Nothing that you will learn in the course of your studies will be of the slightest possible use to you,” the Oxford philosophy professor John Alexander Smith told his students, in 1914, “save only this: if you work hard and intelligently, you should be able to detect when a man is talking rot.” Smith might be pleased to know that this week, at the University of Washington, in Seattle, some hundred and fifty students will complete “Calling Bullshit in the Age of Big Data,” a course less profanely and more prosaically known as INFO 198/BIOL 106B. Taught by Jevin West, an information scientist, and Carl Bergstrom, a biologist, it created something of an online sensation when its syllabus went up, in January, and when registration opened it filled to capacity in less than a minute.
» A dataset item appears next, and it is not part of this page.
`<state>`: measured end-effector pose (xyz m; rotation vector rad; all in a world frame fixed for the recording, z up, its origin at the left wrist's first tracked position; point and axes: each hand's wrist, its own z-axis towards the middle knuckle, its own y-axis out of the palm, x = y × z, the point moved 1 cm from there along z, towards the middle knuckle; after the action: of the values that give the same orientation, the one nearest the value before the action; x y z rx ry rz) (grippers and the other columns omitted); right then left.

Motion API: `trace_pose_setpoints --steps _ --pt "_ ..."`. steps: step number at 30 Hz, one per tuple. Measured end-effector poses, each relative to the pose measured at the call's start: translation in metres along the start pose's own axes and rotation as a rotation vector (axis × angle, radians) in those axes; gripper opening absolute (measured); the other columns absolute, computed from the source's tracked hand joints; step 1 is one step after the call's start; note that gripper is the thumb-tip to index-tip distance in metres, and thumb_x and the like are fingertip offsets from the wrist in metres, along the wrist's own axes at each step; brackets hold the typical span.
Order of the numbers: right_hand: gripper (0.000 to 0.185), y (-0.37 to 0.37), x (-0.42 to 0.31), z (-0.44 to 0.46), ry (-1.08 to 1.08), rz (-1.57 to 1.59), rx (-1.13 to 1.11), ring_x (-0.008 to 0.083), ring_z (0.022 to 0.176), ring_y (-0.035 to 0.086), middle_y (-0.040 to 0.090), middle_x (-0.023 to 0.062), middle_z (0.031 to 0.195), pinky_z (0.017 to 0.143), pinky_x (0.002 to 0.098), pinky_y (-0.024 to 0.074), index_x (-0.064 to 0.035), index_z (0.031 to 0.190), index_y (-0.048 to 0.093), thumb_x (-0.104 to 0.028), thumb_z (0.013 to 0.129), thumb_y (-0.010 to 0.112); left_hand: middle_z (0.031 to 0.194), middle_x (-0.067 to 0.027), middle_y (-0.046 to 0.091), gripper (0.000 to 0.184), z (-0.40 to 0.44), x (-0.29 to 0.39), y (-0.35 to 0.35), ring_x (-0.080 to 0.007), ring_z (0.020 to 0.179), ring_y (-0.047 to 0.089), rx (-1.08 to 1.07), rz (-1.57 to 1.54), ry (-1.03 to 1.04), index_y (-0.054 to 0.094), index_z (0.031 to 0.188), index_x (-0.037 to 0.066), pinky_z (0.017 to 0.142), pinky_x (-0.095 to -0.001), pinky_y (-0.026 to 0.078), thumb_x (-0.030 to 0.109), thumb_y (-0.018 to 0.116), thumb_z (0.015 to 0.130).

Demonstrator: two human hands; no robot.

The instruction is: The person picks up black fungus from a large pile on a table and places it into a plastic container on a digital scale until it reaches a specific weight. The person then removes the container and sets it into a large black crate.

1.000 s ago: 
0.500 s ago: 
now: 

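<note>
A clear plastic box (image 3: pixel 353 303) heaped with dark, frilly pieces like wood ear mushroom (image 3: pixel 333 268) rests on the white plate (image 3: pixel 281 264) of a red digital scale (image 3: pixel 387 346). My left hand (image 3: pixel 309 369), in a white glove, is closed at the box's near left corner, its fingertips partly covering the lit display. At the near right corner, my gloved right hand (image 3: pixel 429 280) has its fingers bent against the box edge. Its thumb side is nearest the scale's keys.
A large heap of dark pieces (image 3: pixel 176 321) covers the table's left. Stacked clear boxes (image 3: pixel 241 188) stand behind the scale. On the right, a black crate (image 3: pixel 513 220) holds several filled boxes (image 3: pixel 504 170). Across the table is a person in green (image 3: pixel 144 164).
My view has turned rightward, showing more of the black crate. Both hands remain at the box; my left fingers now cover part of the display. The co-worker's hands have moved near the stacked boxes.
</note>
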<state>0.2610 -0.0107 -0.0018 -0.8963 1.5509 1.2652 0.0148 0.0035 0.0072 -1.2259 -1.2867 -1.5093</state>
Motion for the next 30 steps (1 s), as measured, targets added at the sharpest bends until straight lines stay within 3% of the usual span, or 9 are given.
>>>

The results of our most recent Presidential election notwithstanding, West and Bergstrom maintain that humans are pretty good at detecting verbal bullshit. Members of the species have, after all, been talking rot for millennia, and its warning signs are well known. Bullshit expressed as data, on the other hand, is relatively new outside scientific circles. Multivariate graphs didn’t begin to appear in the popular press until the nineteen-eighties, and only in the past decade, as smartphones and other information-gathering devices have accelerated the accumulation of Big Data, have complex visualizations been routinely presented to the general public. While data can be used to tell remarkably deep and memorable stories, Bergstrom told me, its apparent sophistication and precision can effectively disguise a great deal of bullshit.
Bergstrom believes that calling bullshit on data, big or otherwise, doesn’t require a statistics degree—only common sense and a few habits of mind. “You don’t have to understand all the gears inside a black box in order to evaluate what you’re being told,” he said. For those who were unable to enroll in INFO 198/BIOL 106B this spring, here is some of his and West’s advice:
• Recognize that bullshitters are different from liars, and be alert for both. To paraphrase the philosopher Harry Frankfurt, the liar knows the truth and leads others away from it; the bullshitter either doesn’t know the truth or doesn’t care about it, and is most interested in showing off his or her advantages.
• Upon encountering a piece of information, in any form, ask, “Who is telling me this? How does he or she know it? What is he or she trying to sell me?” (Journalists have their own versions of these questions.) If you’d ask it at a car dealership, West suggested to the students, you should ask it online, too.